At first blush this looked like a way to get small businesses to take the Citi Business AAdvantage card – since the new program is promoted as earning 1 point per dollar spent on travel by employees in the program, but 3 points for businesses with that card.
However payment with the CitiBusiness card is required for a ticket to earn two more points in the AAdvantage Business account that flight is credited to.
It’s not just whether the business has the card. The card must be used as payment for tickets. And in practice that means all of the business’s travelers need to have the card to book trips themselves, so it’s probably their primary business card. I’m not sure that’s worth it, compared to other cards a business could use.
Moreover, crediting a trip to AAdvantage Business requires telling American that the trip is ‘for business’. You have to select that you are on a business trip to earn in the program. But selecting that only allows you to travel with one passenger on the reservation.
American tells me “this has been implemented as an additional guardrail for the company to ensure the travelers are only booking business trips under their account.”
- Being on the same reservation is the best and easiest way to share your elite benefits with a travel companion, and to increase the likelihood that you’re rebooked together during irregular operations.
- And people don’t just travel on the same reservation for leisure. I’ve done plenty of work trips with a colleague where I make the travel booking and we travel together.
Sure, a majority of business trips are booked solo, but that doesn’t mean business trips cannot be booked together. However you give up the ability to have multiple people on a reservation if you want to credit the booking to AAdvantage Business.

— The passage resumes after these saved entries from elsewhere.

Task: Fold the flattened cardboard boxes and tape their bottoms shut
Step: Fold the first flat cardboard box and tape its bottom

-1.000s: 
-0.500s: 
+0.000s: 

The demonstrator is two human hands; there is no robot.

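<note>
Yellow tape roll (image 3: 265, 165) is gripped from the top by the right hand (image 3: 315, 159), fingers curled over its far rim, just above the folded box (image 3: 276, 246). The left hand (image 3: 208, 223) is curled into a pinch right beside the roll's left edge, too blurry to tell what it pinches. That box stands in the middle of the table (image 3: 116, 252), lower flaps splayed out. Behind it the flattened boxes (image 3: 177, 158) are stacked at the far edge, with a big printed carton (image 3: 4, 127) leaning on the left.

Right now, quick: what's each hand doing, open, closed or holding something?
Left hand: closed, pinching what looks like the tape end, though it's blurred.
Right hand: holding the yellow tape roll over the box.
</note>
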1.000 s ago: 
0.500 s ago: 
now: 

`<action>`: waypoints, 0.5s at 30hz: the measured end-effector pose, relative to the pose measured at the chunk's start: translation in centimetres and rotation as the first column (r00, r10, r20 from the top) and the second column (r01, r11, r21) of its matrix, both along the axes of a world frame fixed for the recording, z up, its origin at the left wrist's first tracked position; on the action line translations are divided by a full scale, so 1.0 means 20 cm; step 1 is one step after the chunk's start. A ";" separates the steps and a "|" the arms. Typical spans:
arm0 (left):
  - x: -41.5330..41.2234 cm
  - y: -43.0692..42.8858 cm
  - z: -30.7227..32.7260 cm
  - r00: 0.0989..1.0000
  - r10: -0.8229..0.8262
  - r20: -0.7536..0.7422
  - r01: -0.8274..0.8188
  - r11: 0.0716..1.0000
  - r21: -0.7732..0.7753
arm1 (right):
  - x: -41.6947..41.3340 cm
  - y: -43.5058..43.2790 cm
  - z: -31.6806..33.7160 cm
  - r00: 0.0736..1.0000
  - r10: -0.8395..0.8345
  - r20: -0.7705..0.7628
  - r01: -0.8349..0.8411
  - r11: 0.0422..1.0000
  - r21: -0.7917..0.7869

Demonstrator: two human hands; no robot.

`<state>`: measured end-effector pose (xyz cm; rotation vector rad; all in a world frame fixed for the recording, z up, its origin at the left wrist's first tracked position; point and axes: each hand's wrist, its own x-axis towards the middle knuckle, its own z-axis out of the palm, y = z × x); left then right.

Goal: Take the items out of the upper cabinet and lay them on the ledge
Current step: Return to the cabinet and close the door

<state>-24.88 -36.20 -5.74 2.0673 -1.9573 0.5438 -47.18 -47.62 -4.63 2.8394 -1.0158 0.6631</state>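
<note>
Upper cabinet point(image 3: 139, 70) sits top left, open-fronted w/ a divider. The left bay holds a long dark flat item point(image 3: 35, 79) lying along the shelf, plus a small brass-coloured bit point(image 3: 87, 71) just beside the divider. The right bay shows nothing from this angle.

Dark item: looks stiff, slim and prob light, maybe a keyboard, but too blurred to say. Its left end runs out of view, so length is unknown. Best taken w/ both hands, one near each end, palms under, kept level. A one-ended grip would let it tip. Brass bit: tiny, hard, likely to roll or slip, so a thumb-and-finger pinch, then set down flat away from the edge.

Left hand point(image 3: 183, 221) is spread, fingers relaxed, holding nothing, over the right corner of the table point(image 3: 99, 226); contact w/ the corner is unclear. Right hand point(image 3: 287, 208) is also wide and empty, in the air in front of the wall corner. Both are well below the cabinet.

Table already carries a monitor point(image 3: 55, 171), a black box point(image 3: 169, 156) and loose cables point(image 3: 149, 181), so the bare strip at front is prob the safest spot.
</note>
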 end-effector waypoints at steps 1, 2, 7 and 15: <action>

I guess I’ll transition to the program, use it myself when traveling solo (for the extra loyalty point) and make it available for others to choose to do the same. There will be some AAdvantage-earning for the company that happens as a result. But we’re not going to put CitiBusiness cards in everyone’s hands – we use corporate cards at work, not small business cards, and this program isn’t going to change that.
American doesn’t believe they need to incentivize business transactions anymore. They’ve fired most of their sales staff and sales support, ended their sales incentive program Business ExtrAA, and believe that people will fly them based on schedule and price so why offer more discounts and rebates? That’s a fair bet. But this new program clearly flows from that model – rather than one of rewarding customers.